▶ [TRY IT]: Lift out all lines below that contain "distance".

▶ [GIVEN RECORDS]:
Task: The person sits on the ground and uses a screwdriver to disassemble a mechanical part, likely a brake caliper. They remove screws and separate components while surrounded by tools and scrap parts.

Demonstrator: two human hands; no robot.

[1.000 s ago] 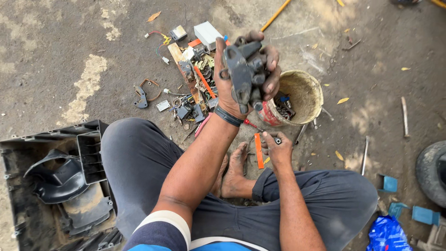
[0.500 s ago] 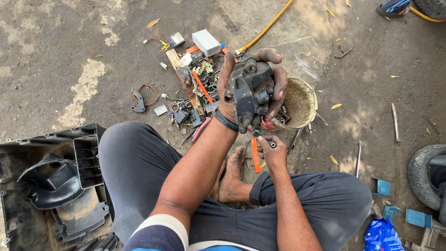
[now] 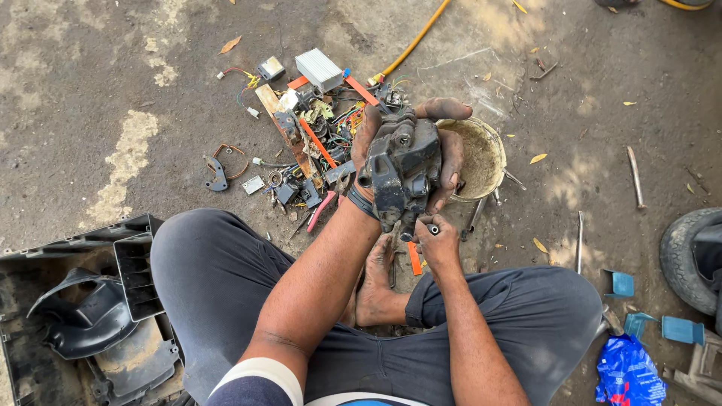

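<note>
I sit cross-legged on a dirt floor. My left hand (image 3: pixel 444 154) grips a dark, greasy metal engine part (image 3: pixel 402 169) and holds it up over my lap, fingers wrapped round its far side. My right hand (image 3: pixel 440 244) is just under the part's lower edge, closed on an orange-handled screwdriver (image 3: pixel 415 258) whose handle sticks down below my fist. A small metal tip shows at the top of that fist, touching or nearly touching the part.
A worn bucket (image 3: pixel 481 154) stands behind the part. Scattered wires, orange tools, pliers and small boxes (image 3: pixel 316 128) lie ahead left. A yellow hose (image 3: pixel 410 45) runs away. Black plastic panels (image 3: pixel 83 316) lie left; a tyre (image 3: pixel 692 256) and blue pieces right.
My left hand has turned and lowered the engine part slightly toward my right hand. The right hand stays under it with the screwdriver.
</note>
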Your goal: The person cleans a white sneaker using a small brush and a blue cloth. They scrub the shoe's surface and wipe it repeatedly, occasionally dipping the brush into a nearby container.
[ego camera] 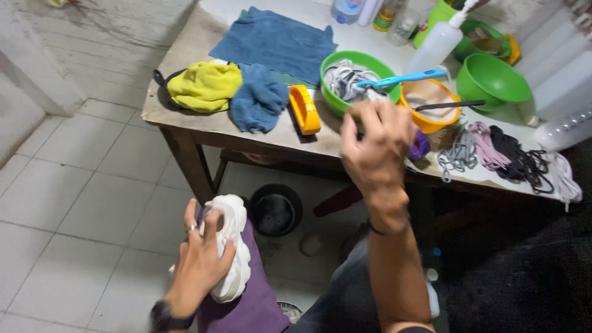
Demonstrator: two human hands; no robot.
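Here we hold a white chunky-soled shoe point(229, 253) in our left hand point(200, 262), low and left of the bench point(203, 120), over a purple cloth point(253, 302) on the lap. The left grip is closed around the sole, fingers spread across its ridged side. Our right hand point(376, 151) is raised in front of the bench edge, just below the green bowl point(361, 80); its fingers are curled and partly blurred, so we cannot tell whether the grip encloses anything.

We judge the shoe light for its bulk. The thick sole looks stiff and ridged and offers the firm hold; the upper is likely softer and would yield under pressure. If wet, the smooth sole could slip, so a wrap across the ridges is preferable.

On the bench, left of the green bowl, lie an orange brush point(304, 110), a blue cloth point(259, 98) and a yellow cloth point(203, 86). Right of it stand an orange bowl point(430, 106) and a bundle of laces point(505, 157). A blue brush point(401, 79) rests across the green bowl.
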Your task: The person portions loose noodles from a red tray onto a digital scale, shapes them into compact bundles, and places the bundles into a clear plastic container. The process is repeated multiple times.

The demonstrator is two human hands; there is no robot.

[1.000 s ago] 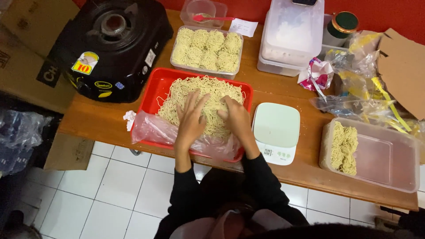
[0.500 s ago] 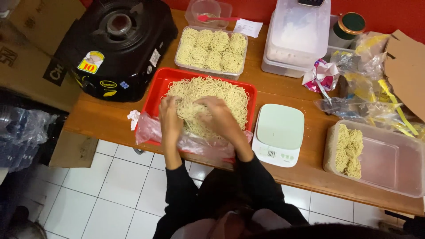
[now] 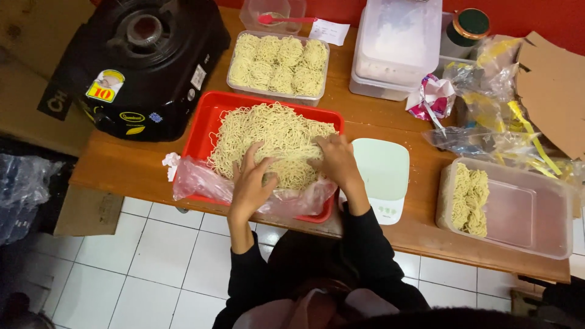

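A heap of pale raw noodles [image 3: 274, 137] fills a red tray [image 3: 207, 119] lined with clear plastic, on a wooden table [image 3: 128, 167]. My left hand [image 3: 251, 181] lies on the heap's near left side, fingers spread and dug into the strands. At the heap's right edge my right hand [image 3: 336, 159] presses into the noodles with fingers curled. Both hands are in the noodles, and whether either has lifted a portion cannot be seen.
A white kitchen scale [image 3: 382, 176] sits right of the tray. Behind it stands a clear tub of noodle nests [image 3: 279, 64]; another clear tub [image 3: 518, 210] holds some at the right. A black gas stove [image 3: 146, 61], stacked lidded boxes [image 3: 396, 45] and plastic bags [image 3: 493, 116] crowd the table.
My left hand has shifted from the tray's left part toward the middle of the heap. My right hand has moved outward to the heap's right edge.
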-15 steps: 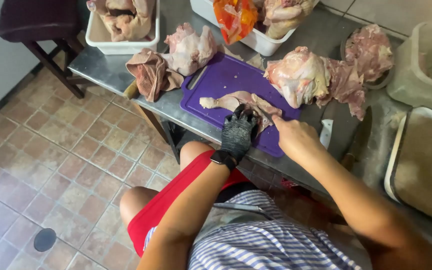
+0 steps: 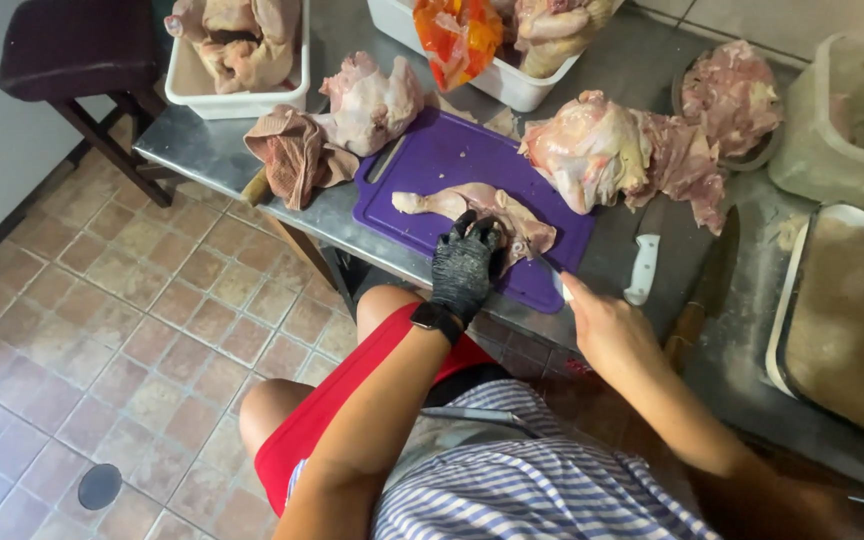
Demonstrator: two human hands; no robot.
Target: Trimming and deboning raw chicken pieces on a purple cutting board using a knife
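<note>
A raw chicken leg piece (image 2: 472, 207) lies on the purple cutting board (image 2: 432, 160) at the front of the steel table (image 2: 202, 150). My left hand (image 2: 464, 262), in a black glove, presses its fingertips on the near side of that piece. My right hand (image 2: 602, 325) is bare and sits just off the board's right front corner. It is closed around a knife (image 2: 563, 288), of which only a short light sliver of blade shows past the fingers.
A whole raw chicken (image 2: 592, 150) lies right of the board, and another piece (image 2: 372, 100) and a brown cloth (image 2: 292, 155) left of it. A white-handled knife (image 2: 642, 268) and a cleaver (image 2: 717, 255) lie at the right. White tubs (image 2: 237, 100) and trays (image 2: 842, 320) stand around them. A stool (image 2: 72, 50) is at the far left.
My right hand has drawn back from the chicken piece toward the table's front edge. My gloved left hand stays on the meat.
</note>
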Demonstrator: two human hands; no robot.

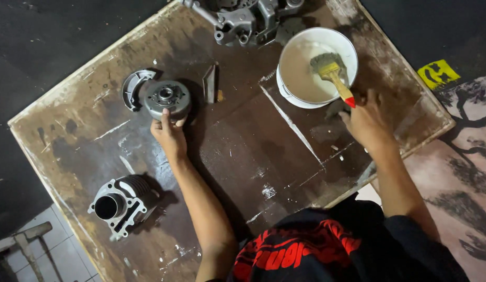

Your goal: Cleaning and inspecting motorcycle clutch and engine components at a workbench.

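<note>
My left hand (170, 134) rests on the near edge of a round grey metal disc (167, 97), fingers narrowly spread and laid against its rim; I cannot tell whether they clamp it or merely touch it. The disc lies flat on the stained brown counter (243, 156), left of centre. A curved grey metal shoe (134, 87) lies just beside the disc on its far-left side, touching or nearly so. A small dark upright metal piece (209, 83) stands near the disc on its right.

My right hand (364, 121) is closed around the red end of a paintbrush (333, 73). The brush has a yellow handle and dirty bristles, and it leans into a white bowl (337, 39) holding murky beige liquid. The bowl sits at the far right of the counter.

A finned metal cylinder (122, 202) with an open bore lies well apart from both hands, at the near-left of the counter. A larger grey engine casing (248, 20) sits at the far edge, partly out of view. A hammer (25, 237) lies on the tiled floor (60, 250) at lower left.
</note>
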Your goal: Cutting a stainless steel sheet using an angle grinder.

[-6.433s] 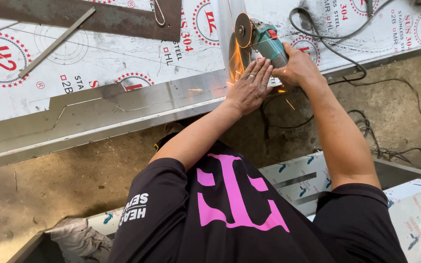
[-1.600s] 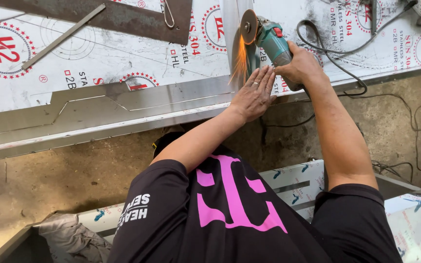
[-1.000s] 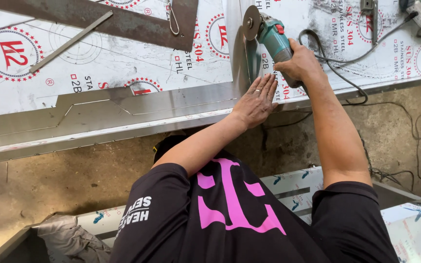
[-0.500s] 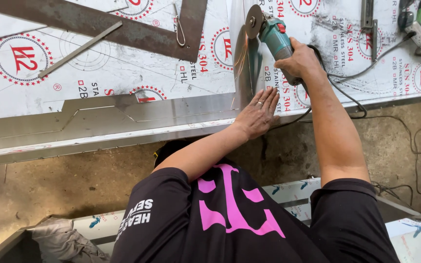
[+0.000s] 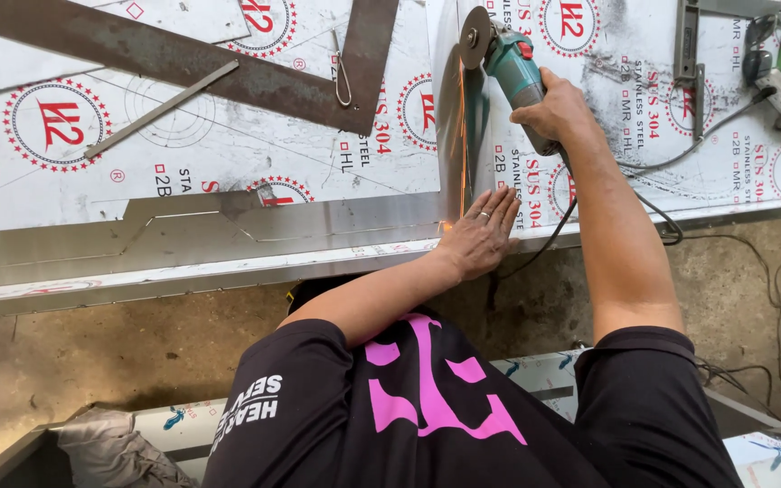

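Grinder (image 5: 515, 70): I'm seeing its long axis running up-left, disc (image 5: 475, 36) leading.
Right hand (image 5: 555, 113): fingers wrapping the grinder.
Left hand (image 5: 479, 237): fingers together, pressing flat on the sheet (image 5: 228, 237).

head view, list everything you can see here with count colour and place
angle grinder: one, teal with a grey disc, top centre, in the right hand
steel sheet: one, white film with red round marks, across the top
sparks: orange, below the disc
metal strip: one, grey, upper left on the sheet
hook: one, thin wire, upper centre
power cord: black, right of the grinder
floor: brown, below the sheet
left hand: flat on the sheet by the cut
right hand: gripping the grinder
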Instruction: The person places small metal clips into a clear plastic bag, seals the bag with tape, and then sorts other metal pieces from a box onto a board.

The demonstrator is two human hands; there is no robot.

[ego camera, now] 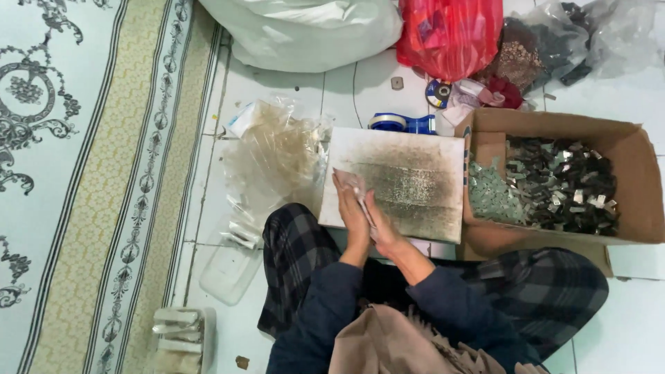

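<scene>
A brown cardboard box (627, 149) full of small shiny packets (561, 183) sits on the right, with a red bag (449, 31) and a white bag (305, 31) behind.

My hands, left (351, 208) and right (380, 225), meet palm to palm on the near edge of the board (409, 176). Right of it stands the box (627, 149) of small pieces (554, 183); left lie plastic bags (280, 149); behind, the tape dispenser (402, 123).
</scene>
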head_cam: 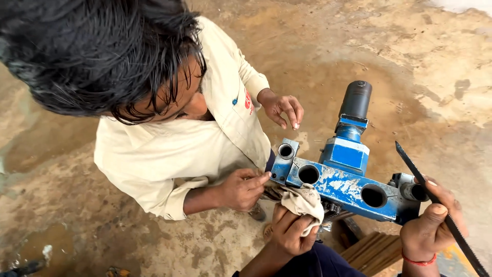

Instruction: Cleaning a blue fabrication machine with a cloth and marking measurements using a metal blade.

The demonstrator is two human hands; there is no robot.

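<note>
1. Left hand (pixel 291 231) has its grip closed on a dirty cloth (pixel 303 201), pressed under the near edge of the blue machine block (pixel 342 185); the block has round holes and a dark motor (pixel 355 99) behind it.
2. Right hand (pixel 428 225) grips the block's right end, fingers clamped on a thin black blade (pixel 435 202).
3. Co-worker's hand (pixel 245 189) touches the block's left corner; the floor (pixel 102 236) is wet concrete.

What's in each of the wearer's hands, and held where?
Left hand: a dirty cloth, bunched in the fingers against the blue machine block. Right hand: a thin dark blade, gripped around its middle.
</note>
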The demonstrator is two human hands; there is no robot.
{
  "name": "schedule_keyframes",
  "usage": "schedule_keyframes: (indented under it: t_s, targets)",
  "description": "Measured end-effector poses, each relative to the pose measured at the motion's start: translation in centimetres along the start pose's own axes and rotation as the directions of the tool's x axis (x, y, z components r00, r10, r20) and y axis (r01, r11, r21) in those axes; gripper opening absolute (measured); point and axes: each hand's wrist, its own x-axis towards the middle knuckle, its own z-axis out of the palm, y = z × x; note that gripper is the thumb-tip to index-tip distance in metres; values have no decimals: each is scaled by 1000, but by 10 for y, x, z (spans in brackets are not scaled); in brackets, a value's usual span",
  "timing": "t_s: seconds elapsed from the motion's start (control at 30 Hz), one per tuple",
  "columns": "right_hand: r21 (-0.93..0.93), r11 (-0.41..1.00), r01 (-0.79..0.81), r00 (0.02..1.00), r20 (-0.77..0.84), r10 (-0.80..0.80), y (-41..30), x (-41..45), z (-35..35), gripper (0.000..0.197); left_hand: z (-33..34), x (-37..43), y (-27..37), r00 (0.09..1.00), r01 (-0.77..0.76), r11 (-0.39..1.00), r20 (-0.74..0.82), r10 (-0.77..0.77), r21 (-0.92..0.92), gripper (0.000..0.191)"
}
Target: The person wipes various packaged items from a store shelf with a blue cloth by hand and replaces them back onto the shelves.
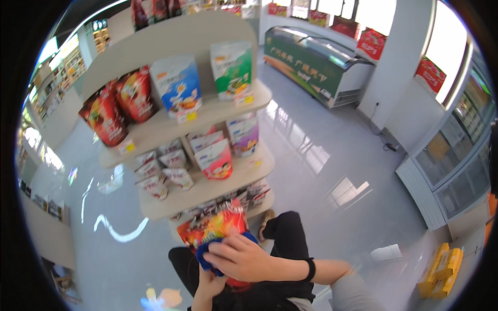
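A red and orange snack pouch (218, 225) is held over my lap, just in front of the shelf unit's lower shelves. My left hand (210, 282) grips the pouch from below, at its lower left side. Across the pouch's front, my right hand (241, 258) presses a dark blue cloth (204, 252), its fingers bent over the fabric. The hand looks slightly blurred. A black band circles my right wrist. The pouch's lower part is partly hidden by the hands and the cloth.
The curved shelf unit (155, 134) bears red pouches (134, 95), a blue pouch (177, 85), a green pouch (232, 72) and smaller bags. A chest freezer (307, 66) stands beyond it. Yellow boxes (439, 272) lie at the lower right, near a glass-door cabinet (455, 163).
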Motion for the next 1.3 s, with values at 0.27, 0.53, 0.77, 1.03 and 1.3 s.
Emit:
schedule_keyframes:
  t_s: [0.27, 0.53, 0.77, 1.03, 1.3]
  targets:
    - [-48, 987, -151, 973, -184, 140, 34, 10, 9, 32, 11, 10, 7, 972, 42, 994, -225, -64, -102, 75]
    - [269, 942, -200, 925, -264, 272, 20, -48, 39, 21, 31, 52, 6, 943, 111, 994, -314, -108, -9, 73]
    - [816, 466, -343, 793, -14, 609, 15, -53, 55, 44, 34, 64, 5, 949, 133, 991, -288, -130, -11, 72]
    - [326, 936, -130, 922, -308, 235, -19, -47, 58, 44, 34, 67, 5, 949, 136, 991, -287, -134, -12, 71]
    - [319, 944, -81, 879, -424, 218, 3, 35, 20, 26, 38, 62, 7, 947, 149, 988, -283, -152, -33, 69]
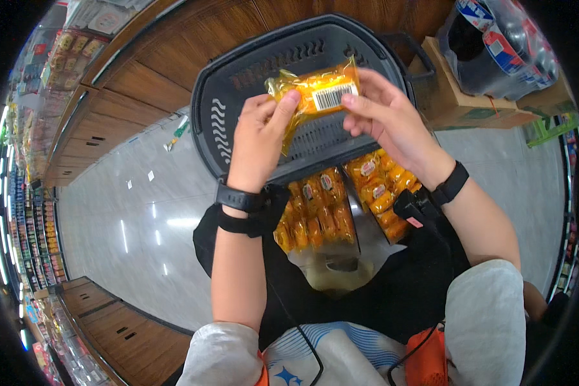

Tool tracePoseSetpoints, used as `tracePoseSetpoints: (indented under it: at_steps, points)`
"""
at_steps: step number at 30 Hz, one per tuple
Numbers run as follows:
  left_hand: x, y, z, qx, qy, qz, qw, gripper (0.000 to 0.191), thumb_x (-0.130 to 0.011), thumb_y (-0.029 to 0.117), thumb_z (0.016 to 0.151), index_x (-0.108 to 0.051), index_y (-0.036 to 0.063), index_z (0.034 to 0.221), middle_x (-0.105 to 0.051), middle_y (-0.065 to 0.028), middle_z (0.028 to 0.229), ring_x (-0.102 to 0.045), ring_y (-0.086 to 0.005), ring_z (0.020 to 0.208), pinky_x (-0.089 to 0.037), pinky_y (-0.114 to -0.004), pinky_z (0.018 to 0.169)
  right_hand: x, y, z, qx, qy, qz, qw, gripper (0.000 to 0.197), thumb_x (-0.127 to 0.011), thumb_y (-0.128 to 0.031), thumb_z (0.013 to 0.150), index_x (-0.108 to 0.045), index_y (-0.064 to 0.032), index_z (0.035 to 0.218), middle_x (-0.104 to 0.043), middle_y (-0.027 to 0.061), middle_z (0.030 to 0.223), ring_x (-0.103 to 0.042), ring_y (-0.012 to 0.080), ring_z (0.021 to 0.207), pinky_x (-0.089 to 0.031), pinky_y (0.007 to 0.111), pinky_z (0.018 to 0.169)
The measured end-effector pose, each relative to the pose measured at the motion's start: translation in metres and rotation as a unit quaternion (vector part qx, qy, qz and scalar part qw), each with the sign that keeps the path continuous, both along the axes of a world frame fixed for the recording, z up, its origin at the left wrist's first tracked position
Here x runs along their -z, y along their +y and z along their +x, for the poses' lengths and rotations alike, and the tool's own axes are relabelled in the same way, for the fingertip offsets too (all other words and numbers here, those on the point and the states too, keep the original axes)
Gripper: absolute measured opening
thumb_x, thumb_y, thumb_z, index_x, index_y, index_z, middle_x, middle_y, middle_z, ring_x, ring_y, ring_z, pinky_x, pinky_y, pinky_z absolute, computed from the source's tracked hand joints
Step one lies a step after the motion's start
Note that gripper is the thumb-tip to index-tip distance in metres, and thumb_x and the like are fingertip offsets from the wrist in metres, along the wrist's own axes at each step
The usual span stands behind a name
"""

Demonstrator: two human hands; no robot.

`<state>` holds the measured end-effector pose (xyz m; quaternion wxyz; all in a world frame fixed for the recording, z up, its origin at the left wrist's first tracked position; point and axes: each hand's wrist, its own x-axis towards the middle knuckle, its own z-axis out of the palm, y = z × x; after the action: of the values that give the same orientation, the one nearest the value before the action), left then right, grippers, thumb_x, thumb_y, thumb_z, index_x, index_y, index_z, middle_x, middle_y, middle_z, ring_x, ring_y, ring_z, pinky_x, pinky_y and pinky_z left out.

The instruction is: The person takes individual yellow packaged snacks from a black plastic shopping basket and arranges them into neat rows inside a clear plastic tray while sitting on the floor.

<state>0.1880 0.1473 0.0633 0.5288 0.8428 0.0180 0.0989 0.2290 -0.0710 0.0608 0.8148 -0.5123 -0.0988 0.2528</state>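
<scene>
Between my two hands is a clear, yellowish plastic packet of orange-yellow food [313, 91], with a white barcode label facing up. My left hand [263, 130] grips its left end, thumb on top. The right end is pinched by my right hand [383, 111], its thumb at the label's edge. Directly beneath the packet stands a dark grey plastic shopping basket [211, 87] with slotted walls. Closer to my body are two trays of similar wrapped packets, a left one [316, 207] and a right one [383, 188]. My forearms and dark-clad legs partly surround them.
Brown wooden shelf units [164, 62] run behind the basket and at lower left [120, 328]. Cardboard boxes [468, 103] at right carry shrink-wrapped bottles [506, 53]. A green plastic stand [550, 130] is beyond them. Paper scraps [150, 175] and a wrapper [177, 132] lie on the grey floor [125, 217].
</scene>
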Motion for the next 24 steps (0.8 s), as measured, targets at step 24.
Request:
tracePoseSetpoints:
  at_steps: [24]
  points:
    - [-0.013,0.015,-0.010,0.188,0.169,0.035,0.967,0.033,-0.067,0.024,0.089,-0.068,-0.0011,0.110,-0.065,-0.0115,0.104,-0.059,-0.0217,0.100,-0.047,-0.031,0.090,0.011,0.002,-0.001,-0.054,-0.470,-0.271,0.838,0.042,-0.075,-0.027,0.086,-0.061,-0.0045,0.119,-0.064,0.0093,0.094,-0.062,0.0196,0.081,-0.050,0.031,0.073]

▶ [YOUR SOLUTION]:
  "description": "Measured end-effector poses, each relative to the pose measured at the motion's start: translation in centimetres along the start pose's own axes and rotation as the directions of the tool's x axis (x, y, z components r00, r10, r20) and y axis (r01, r11, r21) in those axes; gripper opening absolute (measured); point and axes: each hand's wrist, its own x-axis towards the middle knuckle, its own z-axis out of the palm, y = z × x; note that gripper is the thumb-tip to index-tip distance in metres; values have no decimals: each is scaled by 1000, but by 10 for y, x, z (spans in brackets are not scaled); in brackets, a value's usual span",
Note that gripper is the thumb-tip to index-tip distance in metres, and thumb_x and the like are fingertip offsets from the wrist in metres, along the wrist's own axes at each step

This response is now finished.